The words we speak to each other, particularly to those we love and who love us, color our lives with either love and joy, or heartache and regret. And those same words have the potential to make, or break, another precious soul.

Looking back more than five decades to that day in sewing class, I’m glad the hurt is gone, but the lesson remains.

 

 

4 responses to “That Day In Sewing Class”

  1. Kay DiBianca says:

    Junior High School serves as a wonderful time of learning — about embarrassment and humiliation. I have several vivid memories of wanting the floor to drop out from under me in the eighth grade!
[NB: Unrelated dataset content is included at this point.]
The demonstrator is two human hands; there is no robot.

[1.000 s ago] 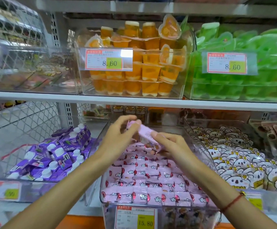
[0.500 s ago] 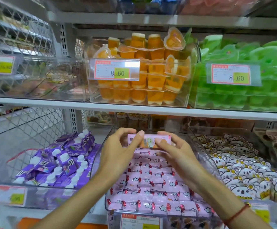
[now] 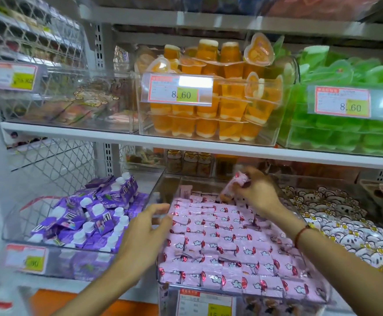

There’s nothing like experience to teach you how *not* to treat other people.

    Like you, Deb, I wish I could say I had never caused pain to others, but at least I think my behavior in life has been tempered by being on the receiving end of junior high rudeness. And for that, I’m thankful.

    Oh, and I’m very grateful I made it out of sewing class with all my fingers intact and without shedding a single drop of blood. 🙂

    • Deb Gorman says:

      You’re so right, Kay! I’ve wondered sometimes why God allows us to be hurt by others at such a tender age, but without those experiences, how would our stubborn, prideful hearts learn anything? Everything that comes my way is filtered through His loving hands for a reason. Oh, and BTW, not only have my emotions healed from the trauma, but so have my fingers! 🙂

  2. Lori Altebaumer says:

    There are comments that were made to me years ago that still ring loudly in my ears, most often more loudly than any of the good comments. Thanks for sharing this painful story and reminder to choose our words for building up ratehr than tearing down.

    • Deb Gorman says:

      Thank you, Lori.

      One sentence I edited out (maybe I shouldn’t have) was, “If she [the teacher] said anything positive about my work, I didn’t hear it. After her first harsh pronouncement, my powers of listening shut down.”

      And that’s what usually happens. Words are the canoe we navigate life with, and harsh ones have the power to steal our oars. Then we’re left with a raging current we can’t fight, unless we’re able to take a step back and learn from the experience. Sometimes that takes years.